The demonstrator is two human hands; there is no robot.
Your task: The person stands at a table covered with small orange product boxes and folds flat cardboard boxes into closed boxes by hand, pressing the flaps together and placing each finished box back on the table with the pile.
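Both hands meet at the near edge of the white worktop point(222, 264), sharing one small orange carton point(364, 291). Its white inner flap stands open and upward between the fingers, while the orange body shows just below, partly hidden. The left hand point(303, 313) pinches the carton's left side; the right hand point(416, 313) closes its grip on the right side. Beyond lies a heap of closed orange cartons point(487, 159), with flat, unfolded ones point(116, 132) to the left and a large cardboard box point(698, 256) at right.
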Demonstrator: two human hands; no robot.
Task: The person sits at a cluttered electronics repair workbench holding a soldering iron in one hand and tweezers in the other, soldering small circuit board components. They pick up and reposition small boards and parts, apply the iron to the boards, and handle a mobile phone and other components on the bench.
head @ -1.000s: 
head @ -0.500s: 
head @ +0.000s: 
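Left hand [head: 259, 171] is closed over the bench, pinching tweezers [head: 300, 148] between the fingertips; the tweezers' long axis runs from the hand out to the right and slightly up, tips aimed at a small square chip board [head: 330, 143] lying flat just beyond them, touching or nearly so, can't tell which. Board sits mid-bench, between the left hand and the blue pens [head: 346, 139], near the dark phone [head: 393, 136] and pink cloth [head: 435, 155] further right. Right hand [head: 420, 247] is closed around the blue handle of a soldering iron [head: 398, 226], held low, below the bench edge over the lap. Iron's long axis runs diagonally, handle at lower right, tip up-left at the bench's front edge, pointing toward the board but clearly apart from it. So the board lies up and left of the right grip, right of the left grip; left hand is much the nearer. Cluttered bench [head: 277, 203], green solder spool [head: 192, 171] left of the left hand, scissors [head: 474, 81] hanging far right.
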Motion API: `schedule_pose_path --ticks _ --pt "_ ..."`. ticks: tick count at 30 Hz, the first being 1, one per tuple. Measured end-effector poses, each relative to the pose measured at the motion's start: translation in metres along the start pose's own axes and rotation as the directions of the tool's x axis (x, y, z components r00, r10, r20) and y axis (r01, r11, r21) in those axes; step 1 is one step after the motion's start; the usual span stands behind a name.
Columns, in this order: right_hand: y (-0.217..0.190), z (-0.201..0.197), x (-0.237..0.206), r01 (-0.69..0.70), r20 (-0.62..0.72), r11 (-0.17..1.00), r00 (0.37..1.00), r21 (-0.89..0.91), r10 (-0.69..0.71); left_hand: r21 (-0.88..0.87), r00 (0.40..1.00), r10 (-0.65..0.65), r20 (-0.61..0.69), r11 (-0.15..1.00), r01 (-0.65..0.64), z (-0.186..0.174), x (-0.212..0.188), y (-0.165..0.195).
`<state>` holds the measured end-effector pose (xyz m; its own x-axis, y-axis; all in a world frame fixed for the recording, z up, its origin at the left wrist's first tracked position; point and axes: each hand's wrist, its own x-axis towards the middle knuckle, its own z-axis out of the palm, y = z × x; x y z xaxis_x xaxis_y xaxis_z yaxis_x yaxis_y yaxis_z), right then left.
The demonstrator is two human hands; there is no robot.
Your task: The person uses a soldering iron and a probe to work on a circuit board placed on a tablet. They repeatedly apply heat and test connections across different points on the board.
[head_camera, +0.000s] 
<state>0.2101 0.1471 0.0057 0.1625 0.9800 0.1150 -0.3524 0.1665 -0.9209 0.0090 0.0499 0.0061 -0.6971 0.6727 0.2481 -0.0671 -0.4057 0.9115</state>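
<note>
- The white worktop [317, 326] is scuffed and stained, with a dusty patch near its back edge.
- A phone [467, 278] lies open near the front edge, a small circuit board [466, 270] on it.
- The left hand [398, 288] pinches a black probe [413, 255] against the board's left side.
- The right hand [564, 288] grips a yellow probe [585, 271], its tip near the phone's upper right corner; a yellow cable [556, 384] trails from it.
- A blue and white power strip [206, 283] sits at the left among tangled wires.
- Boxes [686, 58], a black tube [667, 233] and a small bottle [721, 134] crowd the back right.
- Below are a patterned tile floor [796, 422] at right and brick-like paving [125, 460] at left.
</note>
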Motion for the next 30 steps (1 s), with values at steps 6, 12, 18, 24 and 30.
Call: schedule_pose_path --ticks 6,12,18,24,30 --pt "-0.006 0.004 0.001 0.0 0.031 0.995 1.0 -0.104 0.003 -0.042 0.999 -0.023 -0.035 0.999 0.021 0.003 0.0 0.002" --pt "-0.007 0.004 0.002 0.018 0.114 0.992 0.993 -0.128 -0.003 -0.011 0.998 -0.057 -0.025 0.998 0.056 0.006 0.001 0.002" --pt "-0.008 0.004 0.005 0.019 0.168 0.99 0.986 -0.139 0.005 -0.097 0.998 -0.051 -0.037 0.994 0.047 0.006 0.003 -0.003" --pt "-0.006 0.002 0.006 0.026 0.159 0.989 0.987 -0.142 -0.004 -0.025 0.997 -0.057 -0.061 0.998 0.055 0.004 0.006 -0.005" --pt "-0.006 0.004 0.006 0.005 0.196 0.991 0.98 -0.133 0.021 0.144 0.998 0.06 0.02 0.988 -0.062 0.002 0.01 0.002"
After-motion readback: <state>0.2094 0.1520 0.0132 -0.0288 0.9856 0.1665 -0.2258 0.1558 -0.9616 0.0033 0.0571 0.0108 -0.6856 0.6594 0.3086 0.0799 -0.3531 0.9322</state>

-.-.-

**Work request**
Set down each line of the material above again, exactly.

**Exercise response**
The demonstrator is two human hands; there is no robot.
Your task: The person stands at a table covered with small orange product boxes and folds flat cardboard boxes into closed boxes by hand, pressing the flaps together and placing each finished box back on the table with the pile.
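Both hands meet at the near edge of the white worktop point(222, 264), sharing one small orange carton point(364, 291). Its white inner flap stands open and upward between the fingers, while the orange body shows just below, partly hidden. The left hand point(303, 313) pinches the carton's left side; the right hand point(416, 313) closes its grip on the right side. Beyond lies a heap of closed orange cartons point(487, 159), with flat, unfolded ones point(116, 132) to the left and a large cardboard box point(698, 256) at right.
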Demonstrator: two human hands; no robot.
Task: The person sits at a cluttered electronics repair workbench holding a soldering iron in one hand and tweezers in the other, soldering small circuit board components. They pick up and reposition small boards and parts, apply the iron to the boards, and handle a mobile phone and other components on the bench.
head @ -1.000s: 
head @ -0.500s: 
head @ +0.000s: 
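Left hand [head: 259, 171] is closed over the bench, pinching tweezers [head: 300, 148] between the fingertips; the tweezers' long axis runs from the hand out to the right and slightly up, tips aimed at a small square chip board [head: 330, 143] lying flat just beyond them, touching or nearly so, can't tell which. Board sits mid-bench, between the left hand and the blue pens [head: 346, 139], near the dark phone [head: 393, 136] and pink cloth [head: 435, 155] further right. Right hand [head: 420, 247] is closed around the blue handle of a soldering iron [head: 398, 226], held low, below the bench edge over the lap. Iron's long axis runs diagonally, handle at lower right, tip up-left at the bench's front edge, pointing toward the board but clearly apart from it. So the board lies up and left of the right grip, right of the left grip; left hand is much the nearer. Cluttered bench [head: 277, 203], green solder spool [head: 192, 171] left of the left hand, scissors [head: 474, 81] hanging far right.
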Motion API: `schedule_pose_path --ticks _ --pt "_ ..."`. ticks: tick count at 30 Hz, the first being 1, one per tuple. Measured end-effector poses, each relative to the pose measured at the motion's start: translation in metres along the start pose's own axes and rotation as the directions of the tool's x axis (x, y, z components r00, r10, r20) and y axis (r01, r11, r21) in those axes; step 1 is one step after the motion's start; the usual span stands behind a name.
Columns, in this order: right_hand: y (-0.217..0.190), z (-0.201..0.197), x (-0.237..0.206), r01 (-0.69..0.70), r20 (-0.62..0.72), r11 (-0.17..1.00), r00 (0.37..1.00), r21 (-0.89..0.91), r10 (-0.69..0.71); left_hand: r21 (-0.88..0.87), r00 (0.40..1.00), r10 (-0.65..0.65), r20 (-0.61..0.69), r11 (-0.15..1.00), r01 (-0.65..0.64), z (-0.186..0.174), x (-0.212..0.188), y (-0.165..0.195).
`<state>` holds the measured end-effector pose (xyz m; its own x-axis, y-axis; all in a world frame fixed for the recording, z up, its origin at the left wrist's first tracked position; point and axes: each hand's wrist, its own x-axis towards the middle knuckle, its own z-axis out of the palm, y = z × x; x y z xaxis_x xaxis_y xaxis_z yaxis_x yaxis_y yaxis_z), right then left.
The demonstrator is two human hands; there is no robot.
Your task: The person uses a soldering iron and a probe to work on a circuit board placed on a tablet. They repeatedly apply heat and test connections across different points on the board.
[head_camera, +0.000s] 
<state>0.2101 0.1471 0.0057 0.1625 0.9800 0.1150 -0.3524 0.1665 -0.9209 0.0090 0.0499 0.0061 -0.6971 0.6727 0.2481 -0.0671 -0.4057 0.9115</state>
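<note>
- The white worktop [317, 326] is scuffed and stained, with a dusty patch near its back edge.
- A phone [467, 278] lies open near the front edge, a small circuit board [466, 270] on it.
- The left hand [398, 288] pinches a black probe [413, 255] against the board's left side.
- The right hand [564, 288] grips a yellow probe [585, 271], its tip near the phone's upper right corner; a yellow cable [556, 384] trails from it.
- A blue and white power strip [206, 283] sits at the left among tangled wires.
- Boxes [686, 58], a black tube [667, 233] and a small bottle [721, 134] crowd the back right.
- Below are a patterned tile floor [796, 422] at right and brick-like paving [125, 460] at left.
</note>
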Motion for the next 30 steps (1 s), with values at steps 6, 12, 18, 24 and 30.
Call: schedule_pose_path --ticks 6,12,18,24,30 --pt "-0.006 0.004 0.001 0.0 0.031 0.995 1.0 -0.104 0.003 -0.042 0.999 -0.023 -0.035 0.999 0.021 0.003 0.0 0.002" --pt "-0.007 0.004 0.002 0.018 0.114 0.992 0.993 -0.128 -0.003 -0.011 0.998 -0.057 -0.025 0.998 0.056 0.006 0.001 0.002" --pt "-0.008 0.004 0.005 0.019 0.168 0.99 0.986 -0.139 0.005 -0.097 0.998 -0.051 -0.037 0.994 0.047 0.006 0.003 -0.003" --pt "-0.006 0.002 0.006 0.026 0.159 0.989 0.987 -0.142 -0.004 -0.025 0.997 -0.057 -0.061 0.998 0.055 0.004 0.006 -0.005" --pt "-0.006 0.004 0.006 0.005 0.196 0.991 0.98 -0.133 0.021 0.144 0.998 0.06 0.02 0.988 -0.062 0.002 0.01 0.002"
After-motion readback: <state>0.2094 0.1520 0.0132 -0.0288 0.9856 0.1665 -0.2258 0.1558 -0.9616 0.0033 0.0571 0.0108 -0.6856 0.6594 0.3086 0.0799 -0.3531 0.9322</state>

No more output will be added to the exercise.